In flood-prone Pakistan, villagers are trading tents and tarpaulins provided by aid agencies for natural materials such as lime, mud and bamboo to build their own low-cost and water-resistant homes.

Designed by Yasmeen Lari – Pakistan’s first certified female architect – about 1,000 such houses have been built.

Traditional mud huts are vulnerable to extreme weather and building concrete homes is expensive and high in carbon emissions, but Lari’s houses are devised to be disaster-resilient, environmentally friendly, and quicker and easier to erect.

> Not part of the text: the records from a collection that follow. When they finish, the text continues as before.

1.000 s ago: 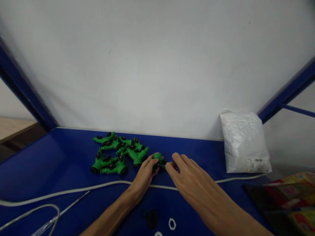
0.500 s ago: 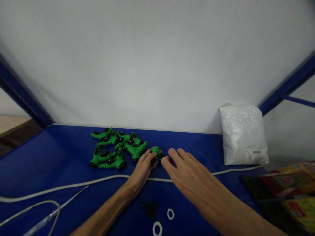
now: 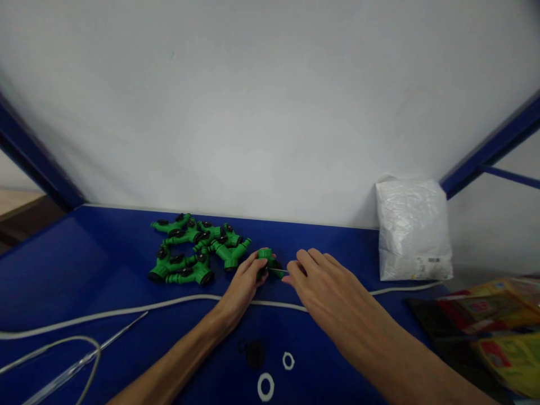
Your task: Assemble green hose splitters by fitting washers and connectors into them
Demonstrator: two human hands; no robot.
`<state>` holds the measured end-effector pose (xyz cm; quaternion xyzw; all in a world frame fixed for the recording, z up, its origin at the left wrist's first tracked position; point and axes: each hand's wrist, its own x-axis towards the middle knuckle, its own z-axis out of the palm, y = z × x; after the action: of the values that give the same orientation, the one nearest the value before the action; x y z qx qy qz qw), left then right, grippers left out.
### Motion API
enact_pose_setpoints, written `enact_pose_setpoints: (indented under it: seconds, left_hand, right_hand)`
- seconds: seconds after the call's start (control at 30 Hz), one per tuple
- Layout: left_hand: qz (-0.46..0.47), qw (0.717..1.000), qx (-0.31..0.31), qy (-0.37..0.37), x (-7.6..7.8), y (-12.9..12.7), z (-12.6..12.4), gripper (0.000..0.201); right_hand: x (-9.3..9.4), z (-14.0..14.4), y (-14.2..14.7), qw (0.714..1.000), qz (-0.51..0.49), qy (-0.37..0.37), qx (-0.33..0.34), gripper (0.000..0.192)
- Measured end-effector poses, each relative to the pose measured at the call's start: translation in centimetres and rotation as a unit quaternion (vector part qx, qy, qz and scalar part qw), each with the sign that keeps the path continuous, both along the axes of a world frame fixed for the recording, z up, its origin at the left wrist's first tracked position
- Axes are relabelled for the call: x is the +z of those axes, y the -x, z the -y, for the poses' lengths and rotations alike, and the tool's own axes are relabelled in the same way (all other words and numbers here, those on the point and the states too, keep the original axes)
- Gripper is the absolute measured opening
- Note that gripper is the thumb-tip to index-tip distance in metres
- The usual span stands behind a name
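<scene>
My left hand [image 3: 241, 286] is wrapped round a green and black hose splitter [image 3: 265, 255], which my fingers partly cover. From the right, my right hand [image 3: 323, 287] pinches a tool with a thin metal shaft [image 3: 277, 270]; its handle is hidden in my palm. The shaft's tip reaches the black part of the splitter near my left fingers. Just left of my hands lies a group of several green Y-shaped hose splitters [image 3: 196, 274] with black knobs. Below my hands are a white ring [image 3: 265, 387], a smaller white nut-shaped ring [image 3: 288, 361] and a dark round piece [image 3: 255, 354].
A white cable [image 3: 126, 311] runs across the blue tabletop [image 3: 105, 253] beneath my wrists. A clear thin tube [image 3: 84, 363] lies at the left front. At the right stand a white plastic package [image 3: 415, 230] and colourful packets [image 3: 485, 309]. A white wall [image 3: 261, 112] closes the back.
My right hand has drawn slightly to the right of the splitter, and the tool's thin metal shaft now shows between the hands. My left hand keeps its hold on the splitter.
</scene>
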<state>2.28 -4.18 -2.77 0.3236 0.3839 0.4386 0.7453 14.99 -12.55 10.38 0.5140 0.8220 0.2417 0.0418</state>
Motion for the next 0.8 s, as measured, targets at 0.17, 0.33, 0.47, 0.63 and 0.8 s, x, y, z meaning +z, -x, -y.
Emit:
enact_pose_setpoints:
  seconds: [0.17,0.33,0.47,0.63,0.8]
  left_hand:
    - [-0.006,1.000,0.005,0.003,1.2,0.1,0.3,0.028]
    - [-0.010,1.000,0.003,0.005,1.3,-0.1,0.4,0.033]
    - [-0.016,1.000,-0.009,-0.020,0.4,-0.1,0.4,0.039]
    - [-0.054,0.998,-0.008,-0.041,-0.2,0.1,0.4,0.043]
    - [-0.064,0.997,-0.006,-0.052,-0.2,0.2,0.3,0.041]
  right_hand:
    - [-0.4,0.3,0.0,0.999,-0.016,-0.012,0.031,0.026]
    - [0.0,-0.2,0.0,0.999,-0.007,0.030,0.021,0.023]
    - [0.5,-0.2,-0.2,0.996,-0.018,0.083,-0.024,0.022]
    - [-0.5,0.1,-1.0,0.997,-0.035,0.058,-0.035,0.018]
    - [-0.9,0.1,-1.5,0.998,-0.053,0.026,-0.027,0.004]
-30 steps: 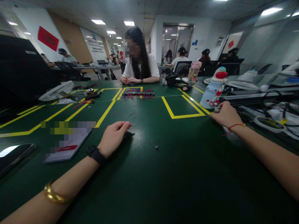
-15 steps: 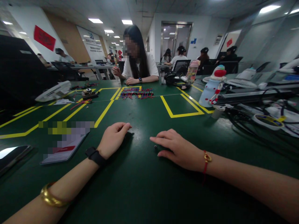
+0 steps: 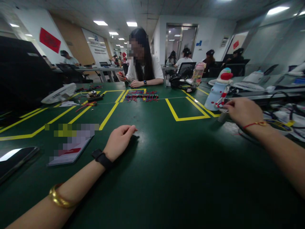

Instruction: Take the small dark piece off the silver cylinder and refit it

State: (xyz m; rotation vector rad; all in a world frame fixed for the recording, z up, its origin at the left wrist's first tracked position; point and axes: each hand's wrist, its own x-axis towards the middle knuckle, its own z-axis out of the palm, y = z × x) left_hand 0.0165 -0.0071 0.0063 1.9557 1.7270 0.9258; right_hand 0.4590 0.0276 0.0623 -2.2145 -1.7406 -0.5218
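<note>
Small white cup [image 3: 223, 116], upright, right hand [image 3: 243, 111] fingers over its rim.

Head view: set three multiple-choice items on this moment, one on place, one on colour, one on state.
1. Where is the right hand?
A. beside the small cup by the snowman bottle
B. on the phone
C. on the fan

2. What colour are the lines on the table?
A. white
B. yellow
C. red

3. How is the left hand?
A. raised in the air
B. gripping a bottle
C. resting on the table, fingers curled

Key: 1 A, it reaches to the table's right edge; 2 B, yellow rectangles show; 3 C, it lies on the green top.
</note>
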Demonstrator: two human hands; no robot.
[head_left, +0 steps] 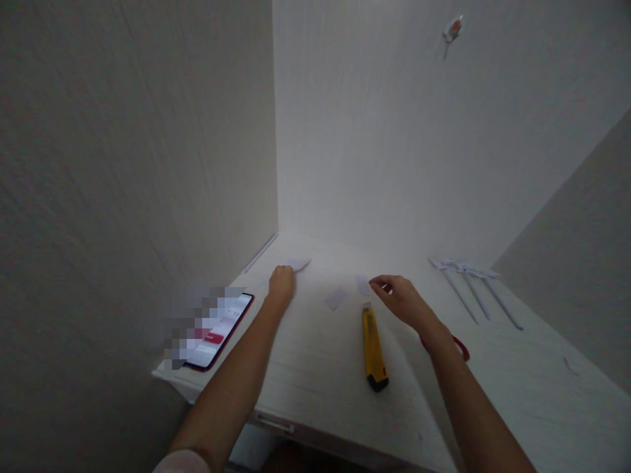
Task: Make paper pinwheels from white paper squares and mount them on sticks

Lari used to design modern, glitzy buildings made from concrete, glass and steel, but turned to sustainable relief architecture in 2005 after an earthquake devastated much of Kashmir. She said her NGO (Heritage Foundation of Pakistan) has helped survivors of natural disasters in Pakistan to build about 55,000 homes. Her aim is to ultimately provide homes for at least 350,000 households.

At first glance, the homes designed by Lari resemble traditional village architecture, but their seemingly simple exteriors mask innovative designs. The prefabricated bamboo structures – which sit on raised platforms – have lime-hardened mud walls that keep out water, while the roofs consist of bamboo covered with straw matting, a layer of tarpaulin, and pozzolana, a waterproofing material. Except for bamboo, which needs to be bought from the nearest town or city, the straw, earth and grass for matting are procured from around villages and freely available.

Lime absorbs carbon dioxide from air and bamboo sequesters carbon as it grows, making the homes good for the environment. The houses take a week to build, compared to about three weeks for mud huts and up to two months for permanent cement homes. They can be built for under $87 US, which is less than a tenth of the cost of cement structures.